様似町には、旧JR様似駅に併設された観光案内の拠点があり、ジオパークや町の見どころを紹介する資料が用意されているほか、特産品やお土産も扱われています。訪れた際に立ち寄れば、その日の見どころや旬の情報を地元の目線で教えてもらえることがあります。昆布をはじめとする海産物は日持ちのするものも多く、自宅に送る形で旅の余韻を後日まで持ち帰る楽しみ方もあります。山の植物、海の奇岩、浜の昆布と、様似町の魅力は自然と暮らしが地続きにつながっているところにあり、見て歩いて味わう一連の流れがこの町の旅を豊かにしてくれます。

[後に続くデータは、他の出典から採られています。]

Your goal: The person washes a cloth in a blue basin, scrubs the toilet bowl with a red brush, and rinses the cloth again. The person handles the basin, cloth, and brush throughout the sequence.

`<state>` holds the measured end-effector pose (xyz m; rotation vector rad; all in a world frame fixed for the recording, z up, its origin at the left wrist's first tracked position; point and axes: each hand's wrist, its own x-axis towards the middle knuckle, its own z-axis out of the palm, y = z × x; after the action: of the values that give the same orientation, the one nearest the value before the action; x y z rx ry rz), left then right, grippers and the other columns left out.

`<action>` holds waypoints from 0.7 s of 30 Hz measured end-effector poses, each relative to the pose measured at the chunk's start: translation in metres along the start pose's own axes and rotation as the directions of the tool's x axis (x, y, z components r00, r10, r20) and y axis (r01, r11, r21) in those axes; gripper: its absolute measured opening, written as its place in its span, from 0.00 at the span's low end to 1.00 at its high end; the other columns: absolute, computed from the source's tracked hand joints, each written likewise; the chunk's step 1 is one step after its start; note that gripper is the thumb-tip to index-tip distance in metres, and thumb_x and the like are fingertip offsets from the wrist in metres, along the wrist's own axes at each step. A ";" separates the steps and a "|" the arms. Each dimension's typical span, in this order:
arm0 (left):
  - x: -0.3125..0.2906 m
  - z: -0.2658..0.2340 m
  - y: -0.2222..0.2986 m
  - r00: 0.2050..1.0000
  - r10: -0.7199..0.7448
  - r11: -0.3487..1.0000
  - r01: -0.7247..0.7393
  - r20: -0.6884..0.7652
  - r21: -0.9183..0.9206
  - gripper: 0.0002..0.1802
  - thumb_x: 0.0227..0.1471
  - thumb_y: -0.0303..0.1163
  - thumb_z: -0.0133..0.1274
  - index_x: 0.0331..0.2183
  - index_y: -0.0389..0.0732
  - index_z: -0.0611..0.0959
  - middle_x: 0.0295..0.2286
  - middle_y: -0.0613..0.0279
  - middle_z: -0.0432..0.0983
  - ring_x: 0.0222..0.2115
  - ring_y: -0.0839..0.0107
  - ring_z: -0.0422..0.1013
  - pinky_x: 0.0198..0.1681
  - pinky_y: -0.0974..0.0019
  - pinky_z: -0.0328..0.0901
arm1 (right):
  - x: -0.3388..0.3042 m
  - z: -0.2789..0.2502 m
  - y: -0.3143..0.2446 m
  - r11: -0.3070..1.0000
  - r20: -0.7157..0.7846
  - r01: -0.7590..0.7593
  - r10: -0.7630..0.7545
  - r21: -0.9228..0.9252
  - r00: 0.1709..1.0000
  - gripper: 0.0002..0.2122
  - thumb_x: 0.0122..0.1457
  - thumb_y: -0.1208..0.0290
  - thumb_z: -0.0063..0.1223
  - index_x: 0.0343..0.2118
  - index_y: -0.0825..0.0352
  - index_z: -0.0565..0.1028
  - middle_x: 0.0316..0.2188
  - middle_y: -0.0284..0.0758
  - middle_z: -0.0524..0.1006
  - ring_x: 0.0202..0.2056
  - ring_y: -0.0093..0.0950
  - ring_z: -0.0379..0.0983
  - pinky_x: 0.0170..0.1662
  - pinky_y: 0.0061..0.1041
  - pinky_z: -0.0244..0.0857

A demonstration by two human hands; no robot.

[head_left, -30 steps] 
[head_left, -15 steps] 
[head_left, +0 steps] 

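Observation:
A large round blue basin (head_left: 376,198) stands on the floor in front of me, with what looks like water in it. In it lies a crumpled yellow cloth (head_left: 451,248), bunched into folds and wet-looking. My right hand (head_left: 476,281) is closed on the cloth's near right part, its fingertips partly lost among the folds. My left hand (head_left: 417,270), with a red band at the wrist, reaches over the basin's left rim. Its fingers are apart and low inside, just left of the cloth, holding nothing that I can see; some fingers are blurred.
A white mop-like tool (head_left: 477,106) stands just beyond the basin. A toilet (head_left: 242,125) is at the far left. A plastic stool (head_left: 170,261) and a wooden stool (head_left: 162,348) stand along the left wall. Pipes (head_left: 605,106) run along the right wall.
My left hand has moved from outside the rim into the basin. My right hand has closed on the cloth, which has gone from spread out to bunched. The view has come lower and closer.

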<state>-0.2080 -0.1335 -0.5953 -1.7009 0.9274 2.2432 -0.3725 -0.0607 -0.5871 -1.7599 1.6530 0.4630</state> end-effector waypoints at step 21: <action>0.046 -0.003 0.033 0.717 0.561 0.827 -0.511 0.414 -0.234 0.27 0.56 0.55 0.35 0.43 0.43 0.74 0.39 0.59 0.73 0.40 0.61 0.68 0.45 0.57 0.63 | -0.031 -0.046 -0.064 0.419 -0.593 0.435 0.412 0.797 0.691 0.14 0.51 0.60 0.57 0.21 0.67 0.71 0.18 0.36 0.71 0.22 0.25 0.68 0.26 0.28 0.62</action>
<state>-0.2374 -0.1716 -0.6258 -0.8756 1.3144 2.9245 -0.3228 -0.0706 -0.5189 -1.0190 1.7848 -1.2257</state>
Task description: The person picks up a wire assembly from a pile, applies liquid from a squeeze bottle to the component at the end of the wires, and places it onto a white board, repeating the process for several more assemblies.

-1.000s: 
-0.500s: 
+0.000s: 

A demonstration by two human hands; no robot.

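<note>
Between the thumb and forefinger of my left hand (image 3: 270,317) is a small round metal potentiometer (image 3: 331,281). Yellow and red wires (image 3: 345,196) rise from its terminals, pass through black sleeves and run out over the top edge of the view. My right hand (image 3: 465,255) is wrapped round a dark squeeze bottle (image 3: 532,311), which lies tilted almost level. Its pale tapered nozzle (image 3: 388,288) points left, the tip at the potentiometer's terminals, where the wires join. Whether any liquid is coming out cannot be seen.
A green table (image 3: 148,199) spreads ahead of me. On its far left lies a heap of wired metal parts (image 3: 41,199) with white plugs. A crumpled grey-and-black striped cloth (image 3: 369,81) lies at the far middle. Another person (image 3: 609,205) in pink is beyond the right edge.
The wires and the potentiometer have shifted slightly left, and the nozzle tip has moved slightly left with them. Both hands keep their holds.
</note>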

様似町の楽しみ方は、かんらん岩の山であるアポイ岳ジオパーク、エンルム岬や親子岩の海岸景観、そして日高昆布を中心とした海の幸という三つの柱で考えると整理しやすいです。点在する見どころは車での移動を前提にすると、山と海を一日で無理なくつなげられます。

様似町を旅程に組み込むためのまとめ

ここまで、様似町への行き方と町内の移動、そしてアポイ岳ジオパークや海岸の景観、日高昆布などの名産を順に見てきました。鉄道が通らない分だけ静けさを保ち、世界的に珍しい地質と豊かな海の幸が共存する様似町は、自然をじっくり味わいたい旅にこそ向いた目的地です。高速バスでの落ち着いた往復、車での日高周遊と、滞在の形に応じて旅を設計できるのが、この町の奥深さだと感じています。

最後に要点を振り返ると、移動は札幌や苫小牧からの高速バスか車を前提にすること、町に着いてからは点在する見どころを車で結ぶ計画にすること、そしてアポイ岳ジオパーク・海岸の奇岩・日高昆布という様似町の魅力を時間配分の中心に置くこと、この三点を押さえると計画が立てやすくなります。所要時間や運行、開花や営業の情報は変わることがあるため、出発前に公式の発表を確認してから出かけてください。

様似町は、大地の成り立ちと海の暮らしを同時に感じられる北海道らしい町です。最新の見どころやアクセスは、様似町公式サイト(HOKKAIDO SAMANI 様似町公式サイト)、アポイ岳ジオパーク公式サイト(アポイ岳ユネスコ世界ジオパーク)、北海道公式観光サイト(GOOD DAY 北海道)で確認すると確実です。様似町での一日が、思い出に残る北海道旅の一場面になればうれしく思います。